Work instruction
Your answer should be the exact lines of the data below from the one containing "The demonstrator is" through the one containing "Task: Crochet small"; please include nothing else.

____________________

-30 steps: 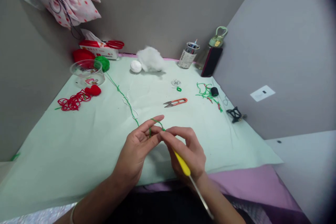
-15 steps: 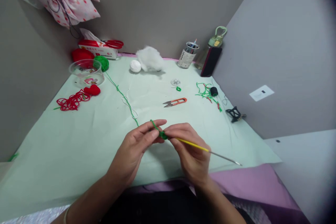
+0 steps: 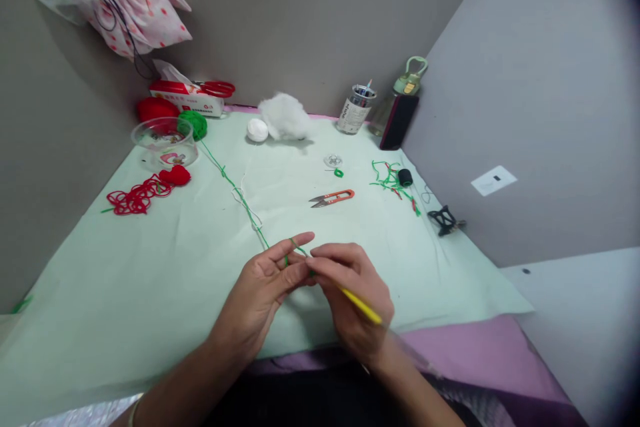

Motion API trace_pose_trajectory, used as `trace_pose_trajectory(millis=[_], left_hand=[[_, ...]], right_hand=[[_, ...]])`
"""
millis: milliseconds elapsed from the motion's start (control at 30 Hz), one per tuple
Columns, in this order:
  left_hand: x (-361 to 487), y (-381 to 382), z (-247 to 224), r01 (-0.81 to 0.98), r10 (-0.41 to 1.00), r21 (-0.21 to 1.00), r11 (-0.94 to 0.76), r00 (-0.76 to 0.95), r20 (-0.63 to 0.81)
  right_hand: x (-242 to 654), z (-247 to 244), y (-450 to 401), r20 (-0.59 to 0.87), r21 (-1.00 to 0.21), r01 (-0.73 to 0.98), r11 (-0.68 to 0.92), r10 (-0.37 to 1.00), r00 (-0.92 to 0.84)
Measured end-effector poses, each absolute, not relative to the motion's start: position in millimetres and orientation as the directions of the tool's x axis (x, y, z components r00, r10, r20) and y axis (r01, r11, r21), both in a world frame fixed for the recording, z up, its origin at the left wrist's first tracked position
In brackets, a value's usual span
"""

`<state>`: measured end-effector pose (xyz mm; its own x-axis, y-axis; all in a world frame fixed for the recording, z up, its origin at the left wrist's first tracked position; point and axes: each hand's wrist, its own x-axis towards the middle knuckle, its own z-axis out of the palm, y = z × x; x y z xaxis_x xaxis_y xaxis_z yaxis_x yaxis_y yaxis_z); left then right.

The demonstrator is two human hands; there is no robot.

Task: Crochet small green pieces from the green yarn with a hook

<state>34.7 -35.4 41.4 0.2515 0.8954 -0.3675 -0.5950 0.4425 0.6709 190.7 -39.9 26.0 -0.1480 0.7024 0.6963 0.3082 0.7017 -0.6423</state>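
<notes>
My left hand [image 3: 265, 287] pinches a small green crochet piece, mostly hidden between the fingertips, and green yarn [image 3: 226, 177] loops over its raised index finger. That strand runs back to a green ball [image 3: 193, 125]. Closed round a yellow-handled crochet hook [image 3: 363, 305], my right hand [image 3: 353, 290] meets the left at the fingertips. The rear metal end of the hook is blurred over the right wrist. Beyond the hands lie orange thread snips [image 3: 334, 198] and a small green ring [image 3: 339, 173].
At the left are a clear bowl [image 3: 164, 140], tangled red yarn [image 3: 137, 197] and a tissue box [image 3: 187, 99]. White stuffing [image 3: 286, 117], a pen jar [image 3: 356, 110], a bottle [image 3: 410, 80] and a phone [image 3: 399, 122] stand at the back. Yarn scraps [image 3: 387, 177] lie right.
The hook in my right hand has turned, its rear end swinging down toward the wrist. The green piece is now more hidden by my fingers. The view has shifted slightly.
</notes>
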Motion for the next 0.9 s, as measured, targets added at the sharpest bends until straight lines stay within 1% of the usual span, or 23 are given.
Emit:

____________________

Expected answer
The demonstrator is two human hands; there is no robot.

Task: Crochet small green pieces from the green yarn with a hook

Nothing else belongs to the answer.